Frágil como um beija-flor
– aliás, cheirava a rosas; leite de rosas, mais especificamente –, mãe amofinava
com o tormento e com a violência da chegada de Jerônimo. Entrava, porta
adentro, para dizer, aos gritos, que um dia ia pegá-la de surpresa; que se
preparasse, que o coro ia comer; que a esfolaria viva e deixaria a carniça para
os urubus comerem. Nas investidas, dava-lhe golpes fortíssimos, com o que
aparecesse pela frente, panelas, cadeiras e mesas; que também infligiam a mim, eu
com cinco ou seis anos.
Vi mãe se despregar da
vida, literalmente. Não tendo acesso a médico, ou a qualquer tipo de assistência,
prisioneira que era, sem conseguir respirar, por seguidas gripes, problemas de respiração,
e uma progressiva e severa tuberculose, confirmada depois pelo laudo
cadavérico; sem poder ver sequer um raio do sol, respirar ar puro, agonizou nos
meus braços, enquanto lhe dava água com bolacha, pensando eu, ingênuo, que
padecia de fome ou fraqueza.
Dia 12.05.2008 mãe morreu.
E Jerônimo sentiu por não ter pegado ela no flagra.
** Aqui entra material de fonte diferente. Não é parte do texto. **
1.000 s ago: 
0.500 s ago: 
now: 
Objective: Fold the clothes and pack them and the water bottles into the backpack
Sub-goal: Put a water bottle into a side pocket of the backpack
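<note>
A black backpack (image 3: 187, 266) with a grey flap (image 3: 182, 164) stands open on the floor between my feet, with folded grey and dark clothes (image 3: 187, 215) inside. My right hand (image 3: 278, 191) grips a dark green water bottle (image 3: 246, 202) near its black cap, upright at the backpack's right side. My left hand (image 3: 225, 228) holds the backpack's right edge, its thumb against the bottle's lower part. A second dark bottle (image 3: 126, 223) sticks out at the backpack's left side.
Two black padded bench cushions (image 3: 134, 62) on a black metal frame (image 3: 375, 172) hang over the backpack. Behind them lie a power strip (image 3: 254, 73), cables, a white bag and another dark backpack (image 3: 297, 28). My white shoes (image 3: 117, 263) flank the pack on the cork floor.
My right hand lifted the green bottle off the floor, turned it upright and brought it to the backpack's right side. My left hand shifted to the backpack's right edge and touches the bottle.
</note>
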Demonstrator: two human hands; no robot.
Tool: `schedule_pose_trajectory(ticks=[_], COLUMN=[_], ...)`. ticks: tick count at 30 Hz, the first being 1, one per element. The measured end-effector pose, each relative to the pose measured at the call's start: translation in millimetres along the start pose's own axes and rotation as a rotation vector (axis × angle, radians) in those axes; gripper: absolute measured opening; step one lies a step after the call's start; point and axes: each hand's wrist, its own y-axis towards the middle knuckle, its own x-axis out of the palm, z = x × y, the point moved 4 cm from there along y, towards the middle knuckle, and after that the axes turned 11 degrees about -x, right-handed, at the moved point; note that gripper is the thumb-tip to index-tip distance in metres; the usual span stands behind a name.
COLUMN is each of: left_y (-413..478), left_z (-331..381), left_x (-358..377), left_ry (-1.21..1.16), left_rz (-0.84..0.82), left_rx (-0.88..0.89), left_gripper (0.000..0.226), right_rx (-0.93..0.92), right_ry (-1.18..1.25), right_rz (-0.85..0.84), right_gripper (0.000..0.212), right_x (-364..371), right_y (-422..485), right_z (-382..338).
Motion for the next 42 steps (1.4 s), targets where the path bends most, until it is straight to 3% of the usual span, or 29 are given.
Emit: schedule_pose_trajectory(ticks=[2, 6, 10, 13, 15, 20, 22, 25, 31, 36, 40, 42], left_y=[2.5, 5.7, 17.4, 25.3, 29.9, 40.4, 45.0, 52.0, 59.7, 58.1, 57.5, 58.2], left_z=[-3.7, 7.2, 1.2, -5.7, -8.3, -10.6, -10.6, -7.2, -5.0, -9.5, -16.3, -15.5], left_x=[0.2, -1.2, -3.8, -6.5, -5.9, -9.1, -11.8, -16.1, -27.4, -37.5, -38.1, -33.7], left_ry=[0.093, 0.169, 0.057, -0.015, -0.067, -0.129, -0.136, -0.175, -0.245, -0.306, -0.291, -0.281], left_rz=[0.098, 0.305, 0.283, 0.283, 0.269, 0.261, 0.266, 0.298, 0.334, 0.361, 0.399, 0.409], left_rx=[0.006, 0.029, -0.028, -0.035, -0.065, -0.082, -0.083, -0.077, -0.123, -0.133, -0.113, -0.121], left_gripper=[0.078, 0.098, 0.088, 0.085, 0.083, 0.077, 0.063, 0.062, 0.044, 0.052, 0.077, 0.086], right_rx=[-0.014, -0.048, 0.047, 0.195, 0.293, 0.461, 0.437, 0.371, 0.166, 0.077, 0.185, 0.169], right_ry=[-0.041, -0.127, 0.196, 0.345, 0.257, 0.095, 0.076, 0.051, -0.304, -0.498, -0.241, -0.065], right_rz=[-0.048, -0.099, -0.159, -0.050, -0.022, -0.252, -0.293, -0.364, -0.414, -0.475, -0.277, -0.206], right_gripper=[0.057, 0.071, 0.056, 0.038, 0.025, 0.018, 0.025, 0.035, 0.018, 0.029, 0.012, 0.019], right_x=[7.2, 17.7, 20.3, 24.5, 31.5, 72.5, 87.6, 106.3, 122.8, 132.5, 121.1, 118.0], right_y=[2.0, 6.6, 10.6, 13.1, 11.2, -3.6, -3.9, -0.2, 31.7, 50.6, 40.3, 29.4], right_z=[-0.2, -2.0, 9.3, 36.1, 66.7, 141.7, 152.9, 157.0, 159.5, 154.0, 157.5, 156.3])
Vociferou que ela fugia,
arredia, “de suas obrigações”. Chamou-a de covarde, ingrata. Enquanto eu ouvia
as barbaridades, me penitenciava por não ter feito mais, sem entender. O velho
ainda tentou me seduzir para o poder dos Borges; que eu seria famoso e
respeitado; seguiria a sina dos grandes homens da região; que era um tratado
que eu deveria respeitar; que não iria me forçar, mas que tinha um prazo,
quinze anos, idade em que saberia empunhar faca, revólver, espingarda. Veio tia
Luzia e me resgatou, escondido numa mala, do destino assombroso que se
desenhava. Fomos embora para São Paulo.
…
O velho hoje é
evangélico. Disse que pediu perdão a Deus, “que é Pai misericordioso”. Que eu,
humano, devia perdoar. Que eu não devia guardar rancor de um homem maluco,
criado no meio dos Borges; sem alternativa, teve de ganhar a vida na
justiçagem. Que eu o perdoasse para ter paz. E aí, justo nesse ponto, quando
quis usar de suas artimanhas para me amarrar, sentir remorso, estourei o horror
que era ser seu filho; ter seu sangue. Que ele havia matado minha mãe de
desgosto; de seguidas moléstias, físicas e da alma. Que nos tratou como
animais, enquanto ficamos sob seu jugo. Que ele merecia morrer da morte mais
penosa. Que eu não teria nada a ver com isso. Saí, e o velho continuou falando;
resmungando baixo, cara de coitado, soturno.
Poucos dias depois, a
notícia: Jerônimo foi tragado para as profundezas do inferno. Viveu e não deu
conta de nada. Nunca foi penalizado pelos seus crimes, imensos. Houve a
condescendência de um Estado falho; que nunca chegou àquele lugar, no interior
do interior do Ceará. Abandonou-nos à sorte. Todos sabiam, mas ninguém se
metia. Tinham medo, talvez. Mais provável que não estivessem nem aí. Admitiam
uma suposta profissão de “justiceiro”. Seguro, o tinhoso levantava ares de
poder, provocava respeito. Nem padre, nem delegado, nem prefeito, nem nada. Todos
aos seus pés.
Falei tudo e talvez não
devesse ter falado. Mas não me penalizo mais. Pelo menos me esvaziei. De tudo,
restou o cheiro de rosas, que hoje me guia pelos caminhos incertos da vida;
longe, muito longe dos estigmas do passado.